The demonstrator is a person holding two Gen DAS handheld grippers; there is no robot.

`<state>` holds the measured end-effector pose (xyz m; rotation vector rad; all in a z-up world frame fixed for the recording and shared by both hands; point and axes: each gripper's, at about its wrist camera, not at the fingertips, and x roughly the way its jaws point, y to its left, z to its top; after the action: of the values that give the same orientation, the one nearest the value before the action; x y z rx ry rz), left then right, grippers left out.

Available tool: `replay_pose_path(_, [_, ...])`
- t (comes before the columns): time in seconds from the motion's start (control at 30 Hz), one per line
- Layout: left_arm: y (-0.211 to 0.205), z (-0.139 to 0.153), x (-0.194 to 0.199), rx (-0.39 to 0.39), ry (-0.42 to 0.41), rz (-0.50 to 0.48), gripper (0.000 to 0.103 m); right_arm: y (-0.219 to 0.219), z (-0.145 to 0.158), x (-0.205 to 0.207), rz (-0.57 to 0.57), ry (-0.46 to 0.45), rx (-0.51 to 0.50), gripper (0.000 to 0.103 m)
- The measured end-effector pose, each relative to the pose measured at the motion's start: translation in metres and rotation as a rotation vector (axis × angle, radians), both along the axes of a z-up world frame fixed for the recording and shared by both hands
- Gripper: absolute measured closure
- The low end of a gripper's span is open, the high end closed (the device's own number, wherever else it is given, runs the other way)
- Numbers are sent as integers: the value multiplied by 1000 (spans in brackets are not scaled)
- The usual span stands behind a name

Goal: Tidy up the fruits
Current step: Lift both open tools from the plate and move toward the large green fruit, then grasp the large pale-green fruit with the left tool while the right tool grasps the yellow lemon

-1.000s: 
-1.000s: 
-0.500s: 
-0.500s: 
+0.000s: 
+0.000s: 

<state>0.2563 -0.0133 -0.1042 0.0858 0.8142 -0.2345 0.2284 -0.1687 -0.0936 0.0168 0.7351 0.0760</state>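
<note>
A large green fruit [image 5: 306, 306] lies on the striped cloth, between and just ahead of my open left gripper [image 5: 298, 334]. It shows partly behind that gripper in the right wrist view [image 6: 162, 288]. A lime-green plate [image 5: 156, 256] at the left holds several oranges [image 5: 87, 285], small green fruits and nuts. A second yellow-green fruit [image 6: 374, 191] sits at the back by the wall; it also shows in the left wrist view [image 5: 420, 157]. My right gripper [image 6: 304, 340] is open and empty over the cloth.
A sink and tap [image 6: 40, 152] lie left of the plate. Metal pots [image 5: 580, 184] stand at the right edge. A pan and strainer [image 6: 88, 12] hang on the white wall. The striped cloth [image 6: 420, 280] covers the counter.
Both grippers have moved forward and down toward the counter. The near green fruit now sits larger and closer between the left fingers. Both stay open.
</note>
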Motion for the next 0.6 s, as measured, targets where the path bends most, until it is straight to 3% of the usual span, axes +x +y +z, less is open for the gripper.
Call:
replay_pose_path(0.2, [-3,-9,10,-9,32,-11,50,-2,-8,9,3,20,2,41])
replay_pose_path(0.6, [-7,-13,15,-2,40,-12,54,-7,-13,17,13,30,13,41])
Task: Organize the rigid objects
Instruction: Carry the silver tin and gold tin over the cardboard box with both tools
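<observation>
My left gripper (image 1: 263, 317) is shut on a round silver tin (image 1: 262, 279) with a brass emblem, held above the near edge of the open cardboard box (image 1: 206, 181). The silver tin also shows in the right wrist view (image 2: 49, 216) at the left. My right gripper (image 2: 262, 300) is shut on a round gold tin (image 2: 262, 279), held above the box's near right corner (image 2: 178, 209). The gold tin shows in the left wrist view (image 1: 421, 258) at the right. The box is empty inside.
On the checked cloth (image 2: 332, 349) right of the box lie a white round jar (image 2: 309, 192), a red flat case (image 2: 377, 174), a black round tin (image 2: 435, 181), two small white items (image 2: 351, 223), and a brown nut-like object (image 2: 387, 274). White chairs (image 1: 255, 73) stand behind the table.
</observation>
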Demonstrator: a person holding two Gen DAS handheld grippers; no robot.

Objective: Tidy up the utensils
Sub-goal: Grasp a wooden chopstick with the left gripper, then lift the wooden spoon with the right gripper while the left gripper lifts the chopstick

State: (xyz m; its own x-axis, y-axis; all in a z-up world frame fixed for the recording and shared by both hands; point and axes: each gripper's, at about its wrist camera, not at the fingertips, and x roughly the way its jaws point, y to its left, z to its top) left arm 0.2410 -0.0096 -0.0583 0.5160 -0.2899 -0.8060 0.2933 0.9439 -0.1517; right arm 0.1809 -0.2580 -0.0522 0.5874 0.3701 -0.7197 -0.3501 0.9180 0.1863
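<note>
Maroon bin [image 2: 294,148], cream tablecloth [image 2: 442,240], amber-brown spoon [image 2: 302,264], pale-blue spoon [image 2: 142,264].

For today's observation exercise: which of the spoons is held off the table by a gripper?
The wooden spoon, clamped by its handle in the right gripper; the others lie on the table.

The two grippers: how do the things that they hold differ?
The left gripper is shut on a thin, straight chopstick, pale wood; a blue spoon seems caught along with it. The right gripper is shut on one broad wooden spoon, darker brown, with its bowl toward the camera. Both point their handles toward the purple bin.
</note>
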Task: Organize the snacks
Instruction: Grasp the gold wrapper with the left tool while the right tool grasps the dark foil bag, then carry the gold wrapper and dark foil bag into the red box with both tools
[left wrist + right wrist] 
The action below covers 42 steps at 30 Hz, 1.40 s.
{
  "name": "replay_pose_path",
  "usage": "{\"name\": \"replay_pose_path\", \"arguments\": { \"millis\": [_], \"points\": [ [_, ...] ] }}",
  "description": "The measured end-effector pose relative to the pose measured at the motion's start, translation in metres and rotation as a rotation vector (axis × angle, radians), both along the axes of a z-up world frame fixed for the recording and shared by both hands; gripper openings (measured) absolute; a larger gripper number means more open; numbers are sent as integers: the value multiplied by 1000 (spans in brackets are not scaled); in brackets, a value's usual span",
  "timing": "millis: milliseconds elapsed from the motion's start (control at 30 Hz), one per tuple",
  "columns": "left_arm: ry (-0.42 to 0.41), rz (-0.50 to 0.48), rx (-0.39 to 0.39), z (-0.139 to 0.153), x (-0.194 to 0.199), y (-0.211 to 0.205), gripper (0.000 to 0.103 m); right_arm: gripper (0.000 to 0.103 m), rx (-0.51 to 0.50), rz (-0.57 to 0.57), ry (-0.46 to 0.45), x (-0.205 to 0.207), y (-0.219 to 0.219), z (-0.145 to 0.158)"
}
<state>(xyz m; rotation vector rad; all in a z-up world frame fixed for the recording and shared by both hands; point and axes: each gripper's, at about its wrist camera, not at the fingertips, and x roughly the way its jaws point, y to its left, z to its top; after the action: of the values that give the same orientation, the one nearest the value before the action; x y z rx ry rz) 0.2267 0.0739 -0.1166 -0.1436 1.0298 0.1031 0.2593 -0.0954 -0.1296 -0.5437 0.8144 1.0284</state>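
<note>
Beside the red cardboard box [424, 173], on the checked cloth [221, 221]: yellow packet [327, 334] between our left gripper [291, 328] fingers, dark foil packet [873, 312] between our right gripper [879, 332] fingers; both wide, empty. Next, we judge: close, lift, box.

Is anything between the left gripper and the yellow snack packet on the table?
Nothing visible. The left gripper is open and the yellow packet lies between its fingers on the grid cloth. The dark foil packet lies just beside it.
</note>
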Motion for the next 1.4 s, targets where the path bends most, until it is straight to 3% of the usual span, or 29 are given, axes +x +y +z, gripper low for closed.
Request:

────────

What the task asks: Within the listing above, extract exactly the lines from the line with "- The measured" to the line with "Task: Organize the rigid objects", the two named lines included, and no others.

Response to this task:
- The measured end-effector pose, each relative to the pose measured at the motion's start: translation in metres and rotation as a rotation vector (axis × angle, radians), both along the axes of a z-up world frame fixed for the recording and shared by both hands
- Gripper: absolute measured closure
- The low end of a gripper's span is open, the high end closed (the device's own number, wherever else it is given, runs the other way)
- Numbers are sent as integers: the value multiplied by 1000 (spans in brackets are not scaled)
- The usual span stands behind a name

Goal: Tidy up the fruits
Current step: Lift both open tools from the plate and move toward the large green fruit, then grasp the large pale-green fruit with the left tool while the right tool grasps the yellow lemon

-1.000s: 
-1.000s: 
-0.500s: 
-0.500s: 
+0.000s: 
+0.000s: 

<state>0.2563 -0.0133 -0.1042 0.0858 0.8142 -0.2345 0.2284 -0.1687 -0.0936 0.0168 0.7351 0.0760</state>
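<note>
A large green fruit [image 5: 306, 306] lies on the striped cloth, between and just ahead of my open left gripper [image 5: 298, 334]. It shows partly behind that gripper in the right wrist view [image 6: 162, 288]. A lime-green plate [image 5: 156, 256] at the left holds several oranges [image 5: 87, 285], small green fruits and nuts. A second yellow-green fruit [image 6: 374, 191] sits at the back by the wall; it also shows in the left wrist view [image 5: 420, 157]. My right gripper [image 6: 304, 340] is open and empty over the cloth.
A sink and tap [image 6: 40, 152] lie left of the plate. Metal pots [image 5: 580, 184] stand at the right edge. A pan and strainer [image 6: 88, 12] hang on the white wall. The striped cloth [image 6: 420, 280] covers the counter.
Both grippers have moved forward and down toward the counter. The near green fruit now sits larger and closer between the left fingers. Both stay open.
</note>
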Motion for the next 0.6 s, as measured, targets where the path bends most, until it is straight to 3% of the usual span, axes +x +y +z, less is open for the gripper.
Call:
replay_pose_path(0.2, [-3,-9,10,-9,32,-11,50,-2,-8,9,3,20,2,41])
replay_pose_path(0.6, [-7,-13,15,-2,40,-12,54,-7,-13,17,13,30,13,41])
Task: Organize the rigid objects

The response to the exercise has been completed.